Quanti giorni di ricovero ospedaliero sono necessari dopo un infarto del miocardio?

Quanti giorni di ricovero ospedaliero sono necessari dopo un infarto del miocardio?

L’infarto del miocardio è una cardiopatia dovuta all’occlusione trombotica acuta di un’arteria coronarica che causa un’ischemia/necrosi del muscolo cardiaco per interruzione del flusso sanguigno. L’obiettivo della terapia è di ripristinare il flusso arterioso al più presto possibile per evitare la perdita irreversibile di muscolo. Pertanto, le conseguenze sulla funzione cardiaca sono variabili, da assenti o lievi a severe, in base all’estensione della perdita di muscolo. Più precoce è il ripristino del flusso più limitato è l’infarto e migliore e la funzione contrattile residua del cuore.

Inoltre, l’angioplastica coronarica, mirata al ripristino del flusso coronarico, in una piccola percentuale di pazienti con infarto (< 5%) può essere associata ad un risultato non ottimale oppure a complicanze. Infine, l’infarto stesso, a prescindere dalla terapia può essere associato a  complicanze di tipo meccanico (come rotture o perforazioni di parti di muscolo ecc.), emodinamiche (come l’edema polmonare o lo shock cardiogeno ecc.) e aritmiche (come eccessiva bradicardie oppure tachiaritmie ventricolari ecc.). Pertanto, sebbene la prognosi sia sempre riservata nelle prime 24 ore dopo l’evento acuto, il rischio globale dei  pazienti con infarto è molto eterogeno.

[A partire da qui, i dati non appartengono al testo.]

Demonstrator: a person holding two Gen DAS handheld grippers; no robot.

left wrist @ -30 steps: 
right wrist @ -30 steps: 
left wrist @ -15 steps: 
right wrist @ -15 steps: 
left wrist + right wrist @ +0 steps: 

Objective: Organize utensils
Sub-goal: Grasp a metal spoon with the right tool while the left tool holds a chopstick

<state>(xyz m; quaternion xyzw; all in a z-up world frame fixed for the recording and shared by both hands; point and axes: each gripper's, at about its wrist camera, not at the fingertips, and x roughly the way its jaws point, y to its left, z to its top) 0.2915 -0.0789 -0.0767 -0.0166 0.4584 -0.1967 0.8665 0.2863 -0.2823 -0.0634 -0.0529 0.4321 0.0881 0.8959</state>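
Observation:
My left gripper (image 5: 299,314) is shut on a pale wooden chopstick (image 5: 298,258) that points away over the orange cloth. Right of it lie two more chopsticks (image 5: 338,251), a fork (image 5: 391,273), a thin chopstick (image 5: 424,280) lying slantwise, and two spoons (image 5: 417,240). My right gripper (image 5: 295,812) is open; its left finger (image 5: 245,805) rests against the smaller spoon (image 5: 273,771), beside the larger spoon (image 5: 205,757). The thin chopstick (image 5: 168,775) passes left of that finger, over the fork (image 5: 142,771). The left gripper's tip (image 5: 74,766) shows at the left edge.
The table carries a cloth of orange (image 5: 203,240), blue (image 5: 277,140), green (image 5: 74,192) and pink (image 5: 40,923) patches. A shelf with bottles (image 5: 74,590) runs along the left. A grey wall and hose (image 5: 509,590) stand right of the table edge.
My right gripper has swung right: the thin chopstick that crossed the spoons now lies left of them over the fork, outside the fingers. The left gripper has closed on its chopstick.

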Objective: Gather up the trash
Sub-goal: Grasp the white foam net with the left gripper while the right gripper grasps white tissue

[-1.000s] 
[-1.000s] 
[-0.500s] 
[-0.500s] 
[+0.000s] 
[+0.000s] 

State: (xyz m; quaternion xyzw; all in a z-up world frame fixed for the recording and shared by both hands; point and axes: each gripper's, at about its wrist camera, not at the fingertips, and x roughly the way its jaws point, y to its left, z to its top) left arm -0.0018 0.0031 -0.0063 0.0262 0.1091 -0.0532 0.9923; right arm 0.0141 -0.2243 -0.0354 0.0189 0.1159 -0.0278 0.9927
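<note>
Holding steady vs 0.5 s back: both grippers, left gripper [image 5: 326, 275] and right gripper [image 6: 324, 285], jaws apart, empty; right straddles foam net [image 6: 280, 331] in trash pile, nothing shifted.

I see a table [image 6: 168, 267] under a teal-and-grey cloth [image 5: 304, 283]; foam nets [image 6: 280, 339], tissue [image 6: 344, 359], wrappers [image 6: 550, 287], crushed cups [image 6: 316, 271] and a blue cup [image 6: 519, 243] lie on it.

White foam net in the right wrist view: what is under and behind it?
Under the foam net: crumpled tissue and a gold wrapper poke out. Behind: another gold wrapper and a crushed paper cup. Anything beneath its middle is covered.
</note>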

In particolare, i pazienti sottoposti ad efficace angioplastica con un buon flusso coronarico, con conservata funzione contrattile residua del muscolo cardiaco e con un decorso privo di complicanze nelle prime 24 ore di monitoraggio, hanno un rischio che può essere definito basso, e possono essere dimessi entro 48-72 ore, come suggerito dalle più recenti linee guida della Società Europea di Cardiologia. Nei pazienti senza caratteristiche di basso rischio, la durata dell’ospedalizzazione va stabilita su base individuale, a seconda del grado di severità delle condizioni del paziente.

Tuttavia, sebbene la dimissione precoce sia appropriata nei pazienti a rischio più basso, è fondamentale che tali pazienti siano precocemente seguiti dal medico curante per l’ottimizzazione della terapia medica di prevenzione secondaria, mirata ad ottenere il controllo dei fattori di rischio cardiovascolari.